[flang-commits] [flang] db5cd62 - [flang][OpenMP] Restrict isSafeToParallelize to write-only thread-local effects (#188595)

Fri Mar 27 08:11:32 PDT 2026

Author: Carlos Seo
Date: 2026-03-27T12:11:27-03:00
New Revision: db5cd626b97a887cd237f9be9372cd3750fc7a02

URL: https://github.com/llvm/llvm-project/commit/db5cd626b97a887cd237f9be9372cd3750fc7a02
DIFF: https://github.com/llvm/llvm-project/commit/db5cd626b97a887cd237f9be9372cd3750fc7a02.diff

LOG: [flang][OpenMP] Restrict isSafeToParallelize to write-only thread-local effects (#188595)

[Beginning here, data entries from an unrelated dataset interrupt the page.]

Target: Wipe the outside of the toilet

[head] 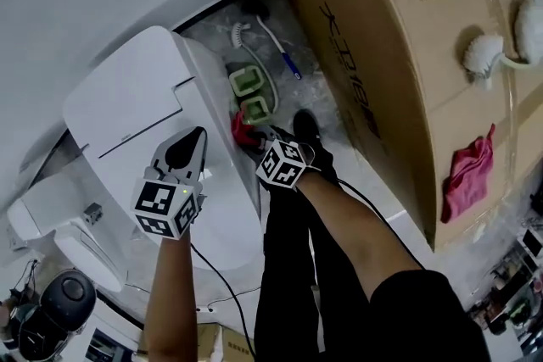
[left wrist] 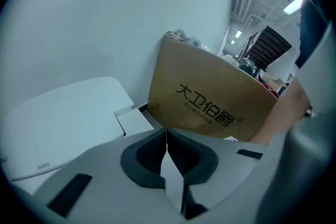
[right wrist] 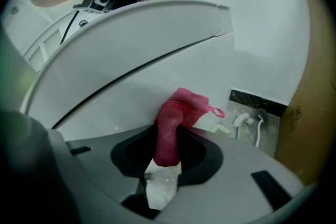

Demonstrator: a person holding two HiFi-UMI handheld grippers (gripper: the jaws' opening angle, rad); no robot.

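Note:
The white toilet (head: pixel 136 97) stands at the left with its lid down. My right gripper (head: pixel 253 137) is low beside the bowl, shut on a red cloth (head: pixel 241 125). In the right gripper view the red cloth (right wrist: pixel 184 105) sticks out past the right gripper (right wrist: pixel 169 136) and touches the toilet's curved side wall (right wrist: pixel 131 65). My left gripper (head: pixel 195 140) hovers over the lid's right edge, shut with nothing in it. The left gripper view shows the left gripper (left wrist: pixel 167 134) with its jaws closed together above the toilet lid (left wrist: pixel 63 107).
A big cardboard box (head: pixel 382 55) stands close on the right, bearing a second red cloth (head: pixel 467 174) and a white brush (head: pixel 484 53). In the narrow gap behind lie a toilet brush (head: pixel 246 34) and green-and-white holders (head: pixel 248 80). A black bin (head: pixel 59 301) sits bottom left.

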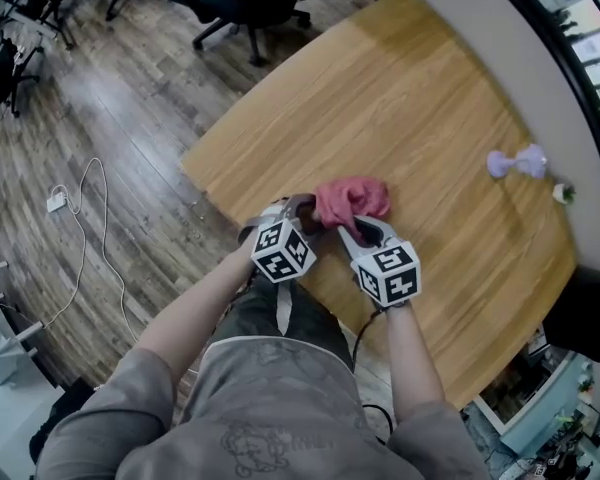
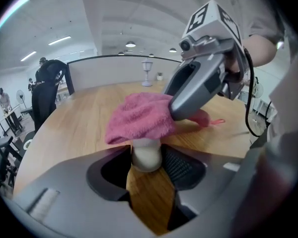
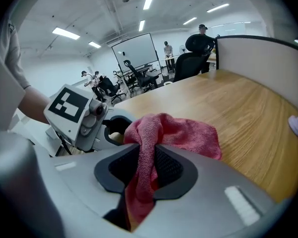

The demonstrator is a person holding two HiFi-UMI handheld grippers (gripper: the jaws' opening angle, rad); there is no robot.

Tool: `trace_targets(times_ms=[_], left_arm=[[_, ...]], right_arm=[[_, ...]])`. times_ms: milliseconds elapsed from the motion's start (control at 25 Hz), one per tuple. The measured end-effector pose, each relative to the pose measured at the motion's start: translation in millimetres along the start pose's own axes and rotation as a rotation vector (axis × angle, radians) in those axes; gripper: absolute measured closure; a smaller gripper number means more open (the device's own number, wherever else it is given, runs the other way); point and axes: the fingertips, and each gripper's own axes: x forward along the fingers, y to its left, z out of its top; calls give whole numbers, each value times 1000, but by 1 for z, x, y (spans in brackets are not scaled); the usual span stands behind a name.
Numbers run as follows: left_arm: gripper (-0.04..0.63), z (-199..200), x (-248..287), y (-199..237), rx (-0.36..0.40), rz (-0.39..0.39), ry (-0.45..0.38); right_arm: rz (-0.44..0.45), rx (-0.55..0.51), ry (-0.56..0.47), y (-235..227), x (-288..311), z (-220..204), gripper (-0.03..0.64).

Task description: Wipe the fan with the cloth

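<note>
Right gripper (image 3: 141,170) jaws pinch the limp pink terry cloth (image 3: 184,133) by a fold; left gripper (image 2: 147,165) jaws clasp a rigid cream cylindrical stem (image 2: 146,151), seemingly the light fan's handle.

Grey shirt (image 1: 270,398), grey left gripper (image 1: 300,208) and right gripper (image 1: 355,226), checker-marked cubes (image 1: 283,251), perhaps black cable (image 1: 363,333)

Worktop: light wooden curved worktop (image 1: 430,98), with a grey partition wall (image 1: 525,53) along its far edge.
Far edge: small lavender plastic object (image 1: 515,161); tiny white-and-green item (image 1: 563,194) near it.
Floor: grey wood-plank floor (image 1: 130,98); white cable with plug (image 1: 57,202); black wheeled office chair (image 1: 248,3).
</note>
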Motion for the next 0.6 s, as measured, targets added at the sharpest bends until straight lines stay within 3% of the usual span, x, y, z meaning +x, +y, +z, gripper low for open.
trace_targets(times_ms=[400,480,600], left_arm=[[397,0,2,-1,-37,-29,18],[319,-1,-1,-4,-76,-67,26],[310,2,-12,-3,-121,-81,21]], right_arm=[[-237,212,-128,-72,-41,16,523],[-255,229,-155,-76,-54,24,523],[-252,260,-222,-77,-78,42,523]])
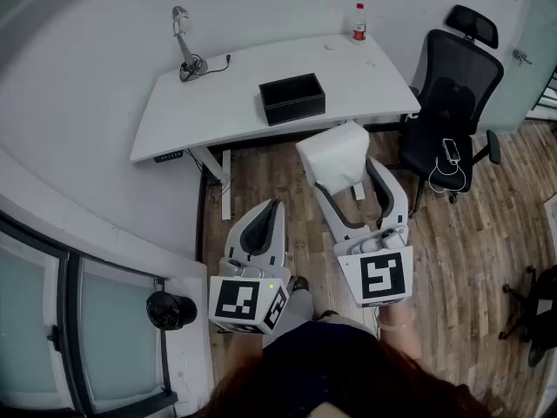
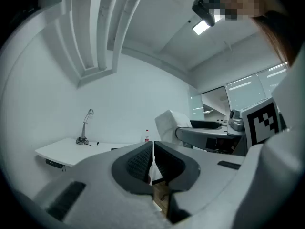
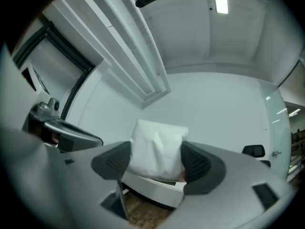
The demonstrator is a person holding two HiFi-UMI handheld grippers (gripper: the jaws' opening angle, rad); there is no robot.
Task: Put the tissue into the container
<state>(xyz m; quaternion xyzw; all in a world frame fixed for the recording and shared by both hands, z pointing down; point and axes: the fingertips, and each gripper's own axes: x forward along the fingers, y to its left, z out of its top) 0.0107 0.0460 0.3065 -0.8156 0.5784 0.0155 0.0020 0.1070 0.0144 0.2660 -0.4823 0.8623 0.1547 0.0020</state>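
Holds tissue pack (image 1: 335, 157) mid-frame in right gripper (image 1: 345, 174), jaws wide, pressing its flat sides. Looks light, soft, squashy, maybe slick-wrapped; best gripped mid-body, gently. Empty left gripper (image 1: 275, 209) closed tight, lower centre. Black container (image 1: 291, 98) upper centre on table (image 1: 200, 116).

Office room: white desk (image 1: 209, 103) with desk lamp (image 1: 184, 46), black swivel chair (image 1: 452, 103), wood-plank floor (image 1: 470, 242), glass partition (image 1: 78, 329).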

This is a follow-up fix for commit 0f5e9bee.

Only write effects to thread-local memory should be considered safe to
parallelize in workshare lowering, not reads. When both reads and writes
were safe, the cascading effect in moveToSingle could cause entire
SingleRegions to become fully parallelized, eliminating the omp.single
and its implicit barrier. This removed synchronization points needed to
keep threads coordinated inside sequential loops containing workshared
operations, causing race conditions in forall-workshare patterns.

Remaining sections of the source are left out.